The last decade of the 20th century in New York City was not a simple time. The end of a millennium – a thousand-year marker – and the beginning of the 2000s prompted both anxiety and optimism, posing questions about what to retain from the past and how to move into the future.
No place in the mid-1990s was more conflicted about these prospects or more ripe for reinvention than lower Manhattan – especially the historic Financial District. Wall Street was losing banks to mergers and relocations. Grand skyscrapers of the 1910s and ‘20s were becoming technologically obsolete and sliding down-market. The lasting effect of the 1987 stock market crash, followed by the savings-and-loan scandals, caused a real estate recession that hit Downtown harder than other districts. Vacancy rates for office buildings topped
28 percent. New thinking and policies were necessary.
Preservation and reinvention were twin themes of the Downtown discussion. Landmarking and converting older office buildings to residential and other uses were strategies of economic development. Celebrating the district’s rich history and creating a culture for tourism was another initiative, led by Heritage Trails New York. Twenty years ago, the nascent Skyscraper Museum used the real estate recession to find free space for its first pop-up exhibitions in grand vacant banking halls at 44 Wall Street and 14 Wall. MILLENNIUM revisits this recent history of lower Manhattan in the years just before Downtown’s identity was cataclysmically recast as Ground Zero, and a new era truly began.

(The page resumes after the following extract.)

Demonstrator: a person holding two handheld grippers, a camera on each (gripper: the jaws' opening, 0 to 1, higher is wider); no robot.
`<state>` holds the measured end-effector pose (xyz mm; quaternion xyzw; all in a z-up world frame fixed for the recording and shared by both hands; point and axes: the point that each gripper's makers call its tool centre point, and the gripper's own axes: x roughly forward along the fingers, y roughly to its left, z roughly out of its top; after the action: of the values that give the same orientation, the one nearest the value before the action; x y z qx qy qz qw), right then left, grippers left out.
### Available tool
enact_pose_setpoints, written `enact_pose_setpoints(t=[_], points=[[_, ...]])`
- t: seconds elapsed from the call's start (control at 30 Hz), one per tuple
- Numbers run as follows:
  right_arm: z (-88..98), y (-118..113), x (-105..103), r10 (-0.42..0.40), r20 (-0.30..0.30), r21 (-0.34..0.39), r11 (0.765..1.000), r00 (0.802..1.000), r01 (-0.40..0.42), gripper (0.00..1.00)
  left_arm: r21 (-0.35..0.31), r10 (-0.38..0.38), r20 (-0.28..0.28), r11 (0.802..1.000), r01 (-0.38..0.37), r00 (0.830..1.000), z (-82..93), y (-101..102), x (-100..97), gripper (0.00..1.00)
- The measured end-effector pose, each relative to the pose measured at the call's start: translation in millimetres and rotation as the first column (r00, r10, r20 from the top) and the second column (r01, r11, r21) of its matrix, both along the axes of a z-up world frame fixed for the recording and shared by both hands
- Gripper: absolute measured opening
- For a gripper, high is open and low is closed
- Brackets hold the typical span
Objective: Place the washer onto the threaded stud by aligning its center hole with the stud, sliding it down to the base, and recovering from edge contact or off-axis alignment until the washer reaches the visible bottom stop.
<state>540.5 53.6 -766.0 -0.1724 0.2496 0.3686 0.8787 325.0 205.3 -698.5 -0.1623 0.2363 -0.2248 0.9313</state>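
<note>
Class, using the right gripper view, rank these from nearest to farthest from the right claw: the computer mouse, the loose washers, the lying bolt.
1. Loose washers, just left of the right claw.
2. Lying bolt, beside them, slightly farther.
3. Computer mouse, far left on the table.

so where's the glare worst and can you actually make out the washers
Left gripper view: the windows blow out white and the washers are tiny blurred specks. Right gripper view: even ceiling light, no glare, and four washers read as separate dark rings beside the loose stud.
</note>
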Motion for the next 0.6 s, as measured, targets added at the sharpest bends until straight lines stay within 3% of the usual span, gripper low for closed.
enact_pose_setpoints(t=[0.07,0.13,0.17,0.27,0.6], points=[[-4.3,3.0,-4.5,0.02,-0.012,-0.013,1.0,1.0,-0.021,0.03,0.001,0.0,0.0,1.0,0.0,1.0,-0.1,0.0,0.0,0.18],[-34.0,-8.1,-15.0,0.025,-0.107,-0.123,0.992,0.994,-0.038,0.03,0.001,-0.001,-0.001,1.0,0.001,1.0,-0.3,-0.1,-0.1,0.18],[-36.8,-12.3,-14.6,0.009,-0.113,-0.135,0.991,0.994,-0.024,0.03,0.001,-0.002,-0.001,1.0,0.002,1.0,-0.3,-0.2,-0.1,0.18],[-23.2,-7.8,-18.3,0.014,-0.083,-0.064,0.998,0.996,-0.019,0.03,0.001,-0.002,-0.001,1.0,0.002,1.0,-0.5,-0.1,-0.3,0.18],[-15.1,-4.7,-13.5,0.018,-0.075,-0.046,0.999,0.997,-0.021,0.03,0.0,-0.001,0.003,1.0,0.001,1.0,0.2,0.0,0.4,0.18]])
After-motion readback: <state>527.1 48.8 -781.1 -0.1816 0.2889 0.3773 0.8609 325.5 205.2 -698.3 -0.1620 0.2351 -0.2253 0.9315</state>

The only remaining original Heritage Trails marker is on permanent display in the National September 11 Museum. The panel was originally located in Tobin Plaza at the of the Twin Towers and salvaged after the attacks of September 11, 2001.

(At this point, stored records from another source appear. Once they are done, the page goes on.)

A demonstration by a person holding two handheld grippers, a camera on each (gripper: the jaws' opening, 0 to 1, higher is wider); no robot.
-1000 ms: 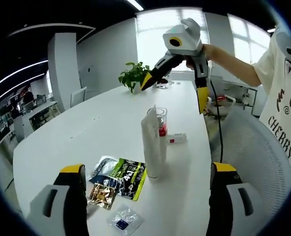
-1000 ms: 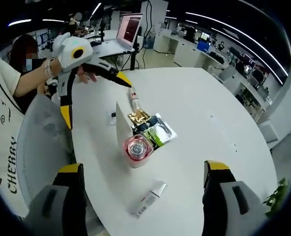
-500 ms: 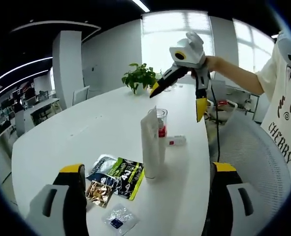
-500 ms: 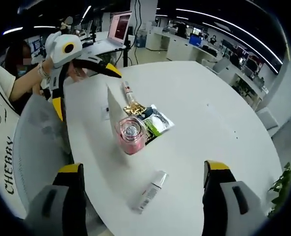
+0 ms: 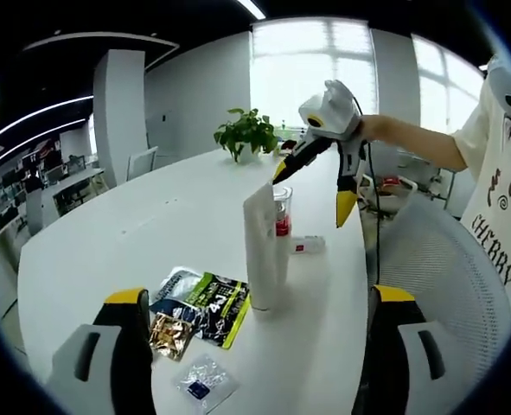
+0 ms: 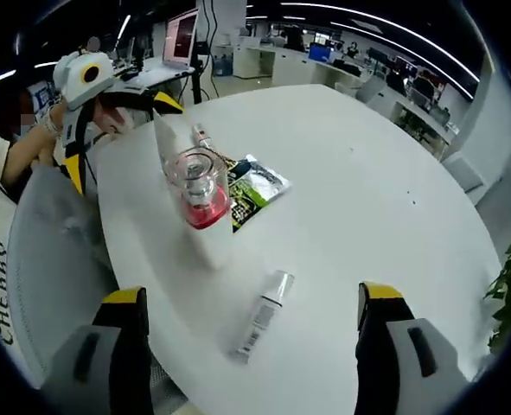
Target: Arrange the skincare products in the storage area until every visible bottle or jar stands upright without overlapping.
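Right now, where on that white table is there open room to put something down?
The broad stretch of table between the sachets and the far edge lies bare, as does the side toward the plant. It is crowded near the person's edge: the red-liquid bottle, white tube, and lying small tube.

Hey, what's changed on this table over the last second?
The right gripper has come down toward the clear bottle with pink liquid, jaws open and empty. The white tube, the small tube lying flat and the sachets stayed put. The left gripper still holds nothing.
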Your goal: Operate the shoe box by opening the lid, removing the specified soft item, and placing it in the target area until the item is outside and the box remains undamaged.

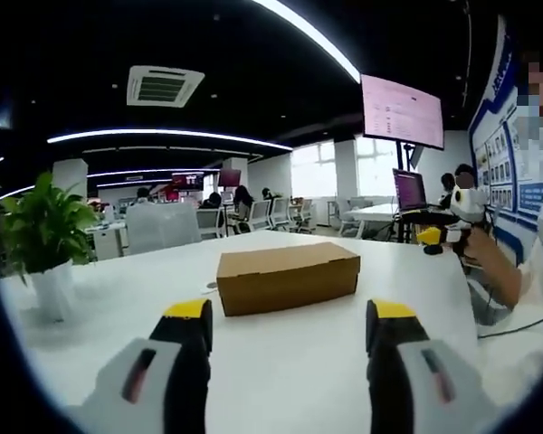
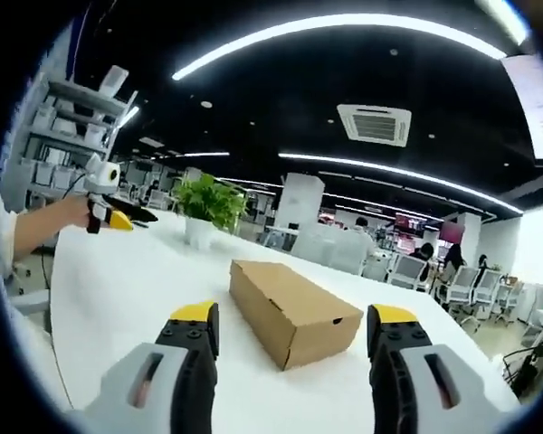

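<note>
One plain brown cardboard shoe box (image 1: 288, 277) lies flat on the white table (image 1: 281, 380) in front of me, its lid down and closed. In the left gripper view it sits just beyond and between my jaws, long side toward me; in the right gripper view the same box (image 2: 294, 310) shows a short end turned to me, again between the jaws.

My left claw (image 1: 290, 318) is spread wide with nothing in it, yellow tips apart and short of the box. My right claw (image 2: 294, 324) is likewise spread wide and holds nothing.

Nothing stands between either claw and the box. One green leafy plant in a white pot (image 1: 43, 242) stands on the table, well apart from the box, toward the far edge in the right gripper view (image 2: 208, 210).

Each claw shows in the other's view at the table's side, held up in the person's hand (image 1: 452, 233) (image 2: 104, 210).

Beyond the table I see office chairs (image 1: 259, 215), one hanging screen (image 1: 402, 112), one open laptop (image 1: 409, 190) and shelves (image 2: 68, 136) along a wall.
</note>
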A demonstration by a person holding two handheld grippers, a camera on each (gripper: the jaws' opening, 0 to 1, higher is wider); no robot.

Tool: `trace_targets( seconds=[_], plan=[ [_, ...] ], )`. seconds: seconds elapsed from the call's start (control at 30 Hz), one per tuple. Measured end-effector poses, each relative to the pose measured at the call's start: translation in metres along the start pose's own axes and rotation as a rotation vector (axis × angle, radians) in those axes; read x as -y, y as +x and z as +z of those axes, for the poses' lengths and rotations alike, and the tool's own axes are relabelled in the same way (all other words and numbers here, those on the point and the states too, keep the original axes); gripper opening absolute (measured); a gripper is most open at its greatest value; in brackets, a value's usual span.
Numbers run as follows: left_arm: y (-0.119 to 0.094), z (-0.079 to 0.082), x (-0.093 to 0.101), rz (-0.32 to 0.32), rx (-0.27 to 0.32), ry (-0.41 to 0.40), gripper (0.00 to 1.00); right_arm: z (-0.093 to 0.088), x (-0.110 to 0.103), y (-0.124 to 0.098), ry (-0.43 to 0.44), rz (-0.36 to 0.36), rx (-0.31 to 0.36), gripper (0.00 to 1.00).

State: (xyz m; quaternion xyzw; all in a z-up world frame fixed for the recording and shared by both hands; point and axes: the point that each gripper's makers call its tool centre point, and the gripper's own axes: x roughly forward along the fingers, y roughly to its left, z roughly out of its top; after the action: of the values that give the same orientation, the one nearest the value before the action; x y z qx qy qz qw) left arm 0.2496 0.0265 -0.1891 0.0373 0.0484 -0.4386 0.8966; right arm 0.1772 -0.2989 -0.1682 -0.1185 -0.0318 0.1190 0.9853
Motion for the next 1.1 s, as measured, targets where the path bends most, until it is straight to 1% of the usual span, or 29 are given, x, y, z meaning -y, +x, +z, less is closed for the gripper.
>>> trace_targets(
  seconds=[0.03,0.07,0.1,0.17,0.27,0.4,0.53,0.67,0.73,0.77,0.83,0.97,1.1],
  plan=[
    [0.001,0.000,0.000,0.001,-0.004,0.002,0.71,0.006,-0.001,0.000,0.028,0.019,0.036,0.69],
    [0.003,0.000,-0.001,-0.001,-0.007,0.005,0.71,0.008,-0.004,0.000,0.082,0.047,0.047,0.69],
    [0.005,0.001,-0.003,0.004,-0.008,0.001,0.71,0.006,-0.002,-0.001,0.118,0.050,0.035,0.69],
    [0.007,0.004,-0.002,-0.008,0.003,0.008,0.71,0.007,0.000,0.000,0.093,0.044,0.037,0.69],
    [0.010,0.009,-0.002,-0.019,0.023,0.009,0.71,0.004,-0.003,0.001,0.063,0.050,0.020,0.69],
    [0.018,0.013,-0.006,-0.021,0.034,0.018,0.70,0.006,-0.006,0.004,0.070,0.063,0.029,0.70],
    [0.027,0.014,-0.012,-0.033,0.032,0.020,0.72,0.004,-0.009,0.012,0.055,0.069,0.011,0.70],
    [0.033,0.013,-0.018,-0.028,0.025,0.010,0.72,0.008,-0.010,0.014,0.045,0.066,0.013,0.70],
    [0.037,0.012,-0.021,-0.030,0.017,0.009,0.72,0.007,-0.013,0.015,0.028,0.076,0.002,0.68],
    [0.037,0.012,-0.021,-0.033,0.014,0.012,0.72,0.006,-0.016,0.016,0.001,0.094,-0.009,0.65],
    [0.037,0.013,-0.022,-0.032,0.019,0.013,0.72,0.006,-0.017,0.016,0.001,0.088,-0.020,0.63],
    [0.038,0.014,-0.019,-0.042,0.035,0.002,0.72,0.010,-0.018,0.013,0.011,0.091,-0.002,0.63],
    [0.039,0.015,-0.018,-0.044,0.030,0.009,0.72,0.007,-0.019,0.014,0.020,0.093,-0.008,0.64]
  ],
)
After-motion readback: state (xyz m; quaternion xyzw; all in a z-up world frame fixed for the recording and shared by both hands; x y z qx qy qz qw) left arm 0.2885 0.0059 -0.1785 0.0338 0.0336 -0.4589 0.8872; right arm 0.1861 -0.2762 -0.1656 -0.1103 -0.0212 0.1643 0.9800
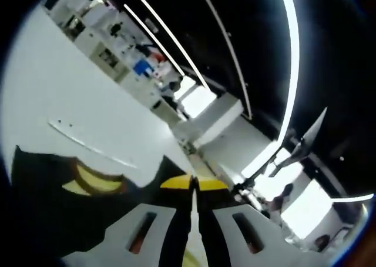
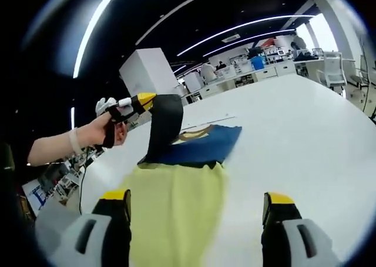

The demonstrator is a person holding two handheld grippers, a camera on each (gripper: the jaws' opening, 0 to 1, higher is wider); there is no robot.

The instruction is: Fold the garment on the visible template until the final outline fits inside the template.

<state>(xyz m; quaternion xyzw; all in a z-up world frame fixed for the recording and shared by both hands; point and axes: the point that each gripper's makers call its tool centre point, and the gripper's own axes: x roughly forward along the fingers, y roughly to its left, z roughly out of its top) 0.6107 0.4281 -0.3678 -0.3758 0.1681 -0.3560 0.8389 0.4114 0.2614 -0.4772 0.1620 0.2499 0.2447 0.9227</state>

MIXED MESSAGES OF THE MILLENNIUM

Installation view.
Some historical divisions are artificial and conventional, such as decades and centuries, and some are meaningful and definitive, like prewar and postwar. The countdown to New Year’s Eve 2000, of course, attracted worldwide media attention, ranging from reporting on real fears of a “Y2K” computer apocalypse to futuristic musings from profound to funny, as this sampling of newspapers and magazines suggest.
No one knew then that the defining year of change would begin on September 11, 2001.